> _The problem_: Count every line below that holds "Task". The answer is the number alone.

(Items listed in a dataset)
_ _ _ _ _
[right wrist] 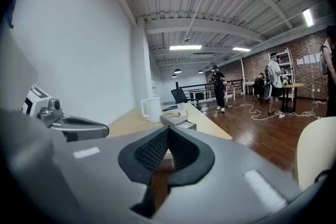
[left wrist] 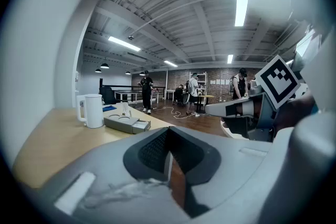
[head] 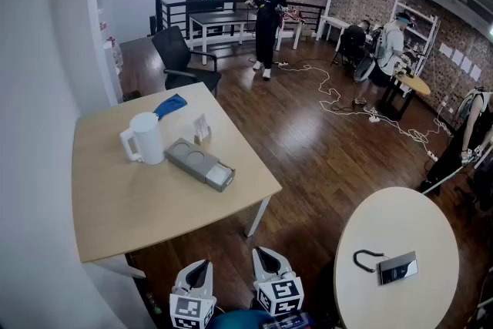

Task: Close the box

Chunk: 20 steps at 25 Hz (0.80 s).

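A flat grey box [head: 200,163] lies on the square wooden table [head: 123,204], its drawer end pulled out toward the table's right edge. It also shows far ahead in the left gripper view as the box [left wrist: 126,123] and in the right gripper view as the box [right wrist: 178,121]. My left gripper [head: 199,267] and right gripper [head: 266,256] hang side by side below the table's near edge, well short of the box. In their own views the left gripper [left wrist: 167,152] and right gripper [right wrist: 167,152] have their jaws together, holding nothing.
A white jug [head: 146,138] stands just left of the box, with a small card stand [head: 202,129] and a blue cloth [head: 170,105] behind it. A black office chair [head: 179,58] sits beyond the table. A round table [head: 397,227] carries a device [head: 397,268]. People stand far off.
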Tool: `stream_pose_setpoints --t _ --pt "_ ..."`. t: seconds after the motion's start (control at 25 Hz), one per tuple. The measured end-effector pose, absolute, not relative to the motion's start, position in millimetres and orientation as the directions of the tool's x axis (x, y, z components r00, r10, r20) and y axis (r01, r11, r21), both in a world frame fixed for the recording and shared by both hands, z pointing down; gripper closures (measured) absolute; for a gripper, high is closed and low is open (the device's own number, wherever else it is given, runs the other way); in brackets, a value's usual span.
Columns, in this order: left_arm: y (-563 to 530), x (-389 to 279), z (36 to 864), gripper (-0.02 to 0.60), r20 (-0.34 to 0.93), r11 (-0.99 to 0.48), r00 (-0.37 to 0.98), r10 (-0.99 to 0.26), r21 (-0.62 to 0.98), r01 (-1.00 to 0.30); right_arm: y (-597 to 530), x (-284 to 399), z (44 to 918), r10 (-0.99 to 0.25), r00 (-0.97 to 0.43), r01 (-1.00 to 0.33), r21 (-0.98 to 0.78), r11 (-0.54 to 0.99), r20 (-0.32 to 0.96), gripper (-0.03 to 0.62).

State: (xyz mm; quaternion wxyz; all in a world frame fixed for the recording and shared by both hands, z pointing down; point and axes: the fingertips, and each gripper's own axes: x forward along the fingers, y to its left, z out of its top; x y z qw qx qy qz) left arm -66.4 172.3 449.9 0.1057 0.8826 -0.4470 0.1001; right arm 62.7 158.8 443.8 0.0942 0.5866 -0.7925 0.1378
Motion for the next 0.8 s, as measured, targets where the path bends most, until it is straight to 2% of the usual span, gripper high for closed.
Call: stream_pose_setpoints --t 0.4,0.8 --pt "162.9 -109.6 456.0 0.595 0.260 -0.557 0.562 -0.785 0.100 -0.824 151.1 28.0 444.5 -0.907 -0.274 -0.962 -0.086 0.261 0.319 0.600" --pt "118.6 -113.6 468.9 0.595 0.303 -0.530 0.532 -0.791 0.095 -0.843 94.2 24.4 460.5 -0.891 -0.306 -0.952 -0.125 0.280 0.336 0.600"
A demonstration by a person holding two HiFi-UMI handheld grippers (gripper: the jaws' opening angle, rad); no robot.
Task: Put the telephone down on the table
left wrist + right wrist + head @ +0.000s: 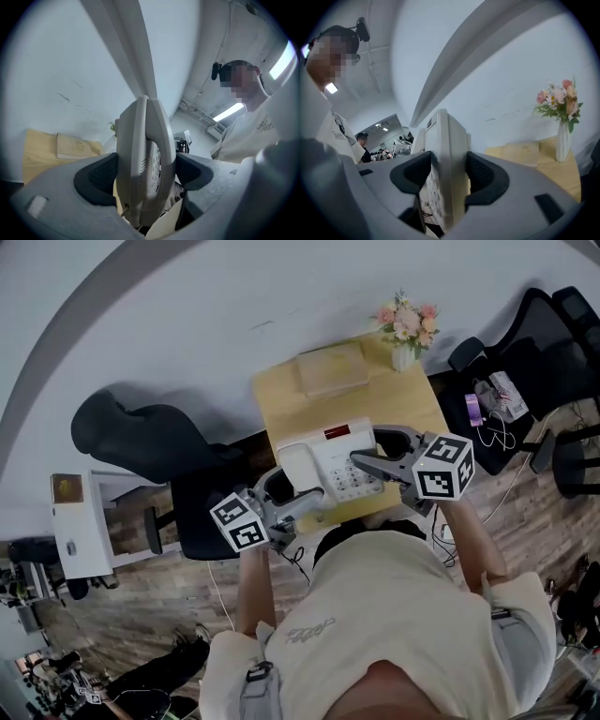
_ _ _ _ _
> _Written response_: 2